Model trained on contaxts being original_code. 

In [1]:
from transformers import (
    BartTokenizerFast,
    DataCollatorForSeq2Seq,
    keras_callbacks,
    TFAutoModelForSeq2SeqLM,
)
import tensorflow as tf
from datasets import Dataset
import pandas as pd
import numpy as np
from tqdm import tqdm
from huggingface_hub import notebook_login
from datasets import concatenate_datasets
from question_answering.constants import constants
from question_answering.utils import core_qa_utils, generative_qa_utils
from question_answering.paths import generative_qa_paths
from question_answering.keras_callbacks.time_measure_callback import TimeMeasureCallback

In [2]:
df_train, df_val, df_test = core_qa_utils.load_datasets_from_csv(
    generative_qa_paths.python_dataset_dir
)

df_train = pd.concat([df_train, df_val], ignore_index=True)

train_dataset, test_dataset = core_qa_utils.convert_dataframes_to_datasets(
    [df_train, df_test]
)

In [3]:
model_checkpoint = "facebook/bart-base"
tokenizer = BartTokenizerFast.from_pretrained("facebook/bart-base")

In [4]:
def tokenize_sample(sample, max_tokens=None, padding=False):
    question = sample["questions"].strip()
    context = sample["original_code"].strip()

    return tokenizer(question, context, max_length=max_tokens, padding=padding)

tokenized_train_dataset = train_dataset.map(tokenize_sample)
tokenized_test_dataset = test_dataset.map(tokenize_sample)

print(
    "Max number of tokens in tokenized train dataset: ",
    len(max(tokenized_train_dataset["input_ids"], key=len)),
)
print(
    "Max number of tokens in tokenized test dataset: ",
    len(max(tokenized_test_dataset["input_ids"], key=len)),
)

Map:   0%|          | 0/63080 [00:00<?, ? examples/s]

Token indices sequence length is longer than the specified maximum sequence length for this model (1490 > 1024).
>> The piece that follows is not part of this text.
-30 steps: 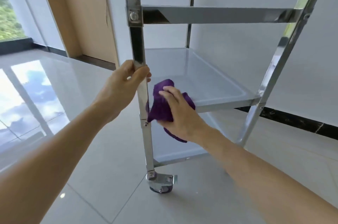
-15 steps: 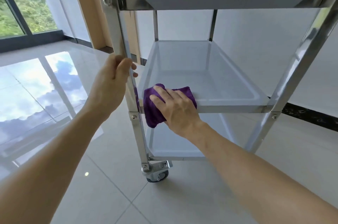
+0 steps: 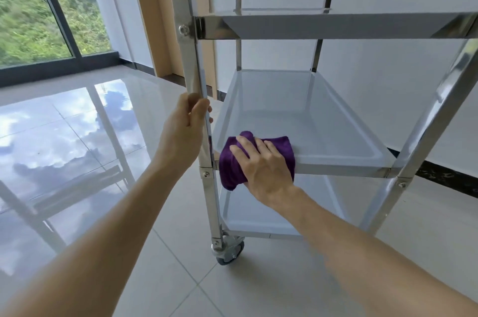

Running this sequence through the model will result in indexing errors


Map:   0%|          | 0/7000 [00:00<?, ? examples/s]

Max number of tokens in tokenized train dataset:  9244
Max number of tokens in tokenized test dataset:  901


In [5]:
max_length = 256


def filter_samples_below_number_of_tokens(dataset, max_tokens: int):
    indices_to_remove = []

    # Find indices of samples where number of tokens exceeds max number of tokens
    for index, sample in enumerate(dataset):
        tokenized_sample = tokenize_sample(sample)
        if len(tokenized_sample["input_ids"]) > max_tokens:
            indices_to_remove.append(index)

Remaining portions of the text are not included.